Beneath this line are the data; copy exactly the part of them that opens with the line containing "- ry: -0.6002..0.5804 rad" and closes with the line containing "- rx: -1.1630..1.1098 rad", and only that part.

(Items listed in a dataset)
• • •

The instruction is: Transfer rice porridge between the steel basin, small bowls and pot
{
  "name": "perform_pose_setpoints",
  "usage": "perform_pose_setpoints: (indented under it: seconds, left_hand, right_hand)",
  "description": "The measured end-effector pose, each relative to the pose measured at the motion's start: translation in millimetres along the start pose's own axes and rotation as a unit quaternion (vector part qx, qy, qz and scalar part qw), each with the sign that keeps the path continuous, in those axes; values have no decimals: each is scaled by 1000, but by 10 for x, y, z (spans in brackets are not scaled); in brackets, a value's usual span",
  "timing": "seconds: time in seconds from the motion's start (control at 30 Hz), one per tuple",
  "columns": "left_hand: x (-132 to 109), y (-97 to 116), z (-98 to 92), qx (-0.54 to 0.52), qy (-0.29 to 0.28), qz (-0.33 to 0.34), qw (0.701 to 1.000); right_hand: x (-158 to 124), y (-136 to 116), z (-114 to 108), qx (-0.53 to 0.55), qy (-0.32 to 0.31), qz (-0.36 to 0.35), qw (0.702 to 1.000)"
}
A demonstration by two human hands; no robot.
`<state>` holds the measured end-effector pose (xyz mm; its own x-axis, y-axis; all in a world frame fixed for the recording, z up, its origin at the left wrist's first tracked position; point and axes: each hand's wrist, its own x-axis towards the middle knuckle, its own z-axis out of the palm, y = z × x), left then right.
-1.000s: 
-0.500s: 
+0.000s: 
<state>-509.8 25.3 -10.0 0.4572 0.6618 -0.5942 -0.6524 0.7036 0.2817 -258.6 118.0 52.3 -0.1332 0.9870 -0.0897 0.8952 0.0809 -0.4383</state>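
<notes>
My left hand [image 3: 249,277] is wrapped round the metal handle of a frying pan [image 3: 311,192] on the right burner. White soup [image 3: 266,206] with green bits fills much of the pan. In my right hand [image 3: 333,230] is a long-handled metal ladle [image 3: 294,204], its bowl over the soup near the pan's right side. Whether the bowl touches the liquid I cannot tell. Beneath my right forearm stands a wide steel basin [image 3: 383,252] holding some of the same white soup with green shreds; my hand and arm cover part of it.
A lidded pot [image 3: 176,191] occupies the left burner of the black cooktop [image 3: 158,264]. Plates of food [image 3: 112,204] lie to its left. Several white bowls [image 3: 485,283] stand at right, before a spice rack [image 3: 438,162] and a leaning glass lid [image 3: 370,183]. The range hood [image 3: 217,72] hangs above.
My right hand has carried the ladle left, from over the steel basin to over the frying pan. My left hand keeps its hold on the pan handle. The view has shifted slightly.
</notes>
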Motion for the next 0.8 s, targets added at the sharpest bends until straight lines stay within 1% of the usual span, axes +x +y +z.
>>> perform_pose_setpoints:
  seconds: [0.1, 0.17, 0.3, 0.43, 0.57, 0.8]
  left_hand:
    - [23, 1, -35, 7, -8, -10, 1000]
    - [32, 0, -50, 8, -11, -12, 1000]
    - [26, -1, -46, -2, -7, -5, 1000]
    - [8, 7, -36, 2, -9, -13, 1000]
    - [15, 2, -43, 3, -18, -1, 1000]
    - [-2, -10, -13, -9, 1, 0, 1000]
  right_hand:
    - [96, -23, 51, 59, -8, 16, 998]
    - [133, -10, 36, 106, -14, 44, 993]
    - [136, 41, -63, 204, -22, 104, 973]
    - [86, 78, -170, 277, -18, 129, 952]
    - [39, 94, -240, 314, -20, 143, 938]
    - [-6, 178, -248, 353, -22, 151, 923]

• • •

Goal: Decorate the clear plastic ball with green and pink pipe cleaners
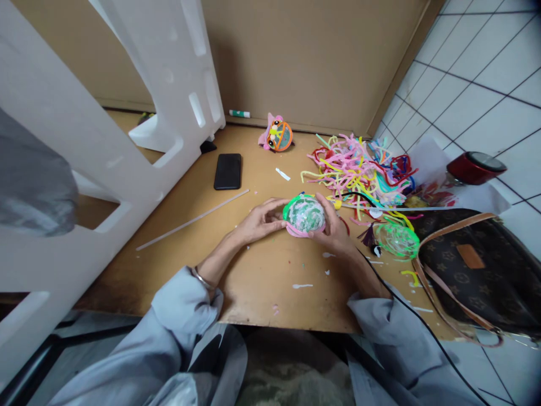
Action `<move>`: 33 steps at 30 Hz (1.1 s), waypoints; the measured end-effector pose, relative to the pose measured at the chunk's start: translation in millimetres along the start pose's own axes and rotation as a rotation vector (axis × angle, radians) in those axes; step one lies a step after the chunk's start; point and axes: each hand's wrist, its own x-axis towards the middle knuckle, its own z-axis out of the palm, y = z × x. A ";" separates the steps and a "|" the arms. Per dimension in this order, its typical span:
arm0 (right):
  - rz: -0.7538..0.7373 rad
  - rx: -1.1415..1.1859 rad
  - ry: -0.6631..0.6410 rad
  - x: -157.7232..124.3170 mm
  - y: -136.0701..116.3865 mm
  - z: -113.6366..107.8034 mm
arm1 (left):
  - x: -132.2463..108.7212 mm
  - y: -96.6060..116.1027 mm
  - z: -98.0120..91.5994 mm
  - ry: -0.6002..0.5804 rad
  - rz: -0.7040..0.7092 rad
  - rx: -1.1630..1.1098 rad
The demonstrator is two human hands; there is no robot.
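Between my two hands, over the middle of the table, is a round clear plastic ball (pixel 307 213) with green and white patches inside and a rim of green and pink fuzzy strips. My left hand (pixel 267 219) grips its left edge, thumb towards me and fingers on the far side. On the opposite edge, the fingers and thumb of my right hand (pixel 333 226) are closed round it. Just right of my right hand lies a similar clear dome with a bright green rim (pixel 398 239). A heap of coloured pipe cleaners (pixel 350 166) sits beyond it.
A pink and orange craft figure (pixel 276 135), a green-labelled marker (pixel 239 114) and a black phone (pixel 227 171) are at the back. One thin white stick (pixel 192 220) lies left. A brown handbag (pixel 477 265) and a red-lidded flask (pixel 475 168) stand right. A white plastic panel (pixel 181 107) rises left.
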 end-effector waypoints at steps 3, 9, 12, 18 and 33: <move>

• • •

■ **Answer to the exercise**:
  - ry: -0.6002..0.5804 rad
  - rz: -0.7040..0.7092 rad
  - rx: -1.1630..1.1098 rad

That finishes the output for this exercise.